- Genre: Comedy drama
- Created by: Kyla Harris; Lee Getty;
- Written by: Kyla Harris; Lee Getty;
- Directed by: Nick Collett
- Starring: Kyla Harris; Darren Boyd; Elena Saurel; Edward Bluemel; Sally Phillips; Aasiya Shah;
- Theme music composer: Andrew Yee
- Countries of origin: United Kingdom; United States;
- Original language: English
- No. of series: 2
- No. of episodes: 10

Production
- Executive producers: Ash Atalla; Alex Smith; Rebecca Murrell;
- Producer: Inez Gordon
- Cinematography: Will Hanke
- Editor: Hettie Griffiths
- Production companies: Roughcut Television; Village Roadshow Television;

Original release
- Network: BBC Two
- Release: 19 August 2024 – present

= We Might Regret This =

British Television series

We Might Regret This is a British comedy drama television series created by and starring Kyla Harris about a thirty-something Canadian tetraplegic woman who moves to London. It premiered on 19 August 2024 on BBC Two. The second series began production in June 2025, and was released on 25 February 2026.

==Premise==
Freya is a Canadian tetraplegic woman in her thirties when she moves to London to live with Abe. She requires constant personal assistance to provide her care, but after not being able to find an appropriate personal assistant, invites her best friend Jo to take the job.

==Cast and characters==
- Kyla Harris as Freya
- Darren Boyd as Abe
- Elena Saurel as Jo
- Edward Bluemel as Levi
- Sally Phillips as Jane
- Aasiya Shah as Ty
- Emma Sidi as Olivia
- Hanako Footman as Olyvya
- Jessie Mei Li as Haruka

==Production==
We Might Regret This was initially reported in November 2022 to be in development as a Channel 4 pilot. The series was greenlit by the BBC in June 2023 to be a joint British and American production between Village Roadshow and Roughcut. The director is Nick Collett. It is produced by Inez Gordon and executive produced by Ash Atalla, Alex Smith and Rebecca Murrell. The story is inspired by the lived experience of co-writers Harris and Getty. Executive producer Atalla, a wheelchair user himself, has spoken of his wish to produce a high-end quality show on the subject matter. Filming got underway in October 2023.

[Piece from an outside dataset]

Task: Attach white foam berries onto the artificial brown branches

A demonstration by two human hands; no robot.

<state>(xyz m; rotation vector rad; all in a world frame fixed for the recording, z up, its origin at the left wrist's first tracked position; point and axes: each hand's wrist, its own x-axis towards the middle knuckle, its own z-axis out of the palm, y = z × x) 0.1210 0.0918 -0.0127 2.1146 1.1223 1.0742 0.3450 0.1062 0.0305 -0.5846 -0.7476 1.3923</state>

In October 2024, We Might Regret This was renewed for two more six-part series. Production on the second series commenced in June 2025.

==Broadcast==

The series was broadcast in the UK on BBC Two on 19 August 2024.

==Reception==
In December 2024, the series was included in the best of the year list by Emily Baker in the i (newspaper) who described it as "genuinely groundbreaking in its approach to disability, not shying away from the difficulties of being a wheelchair user but also not reducing a person to just their disability. Most importantly, though, it was very, very funny".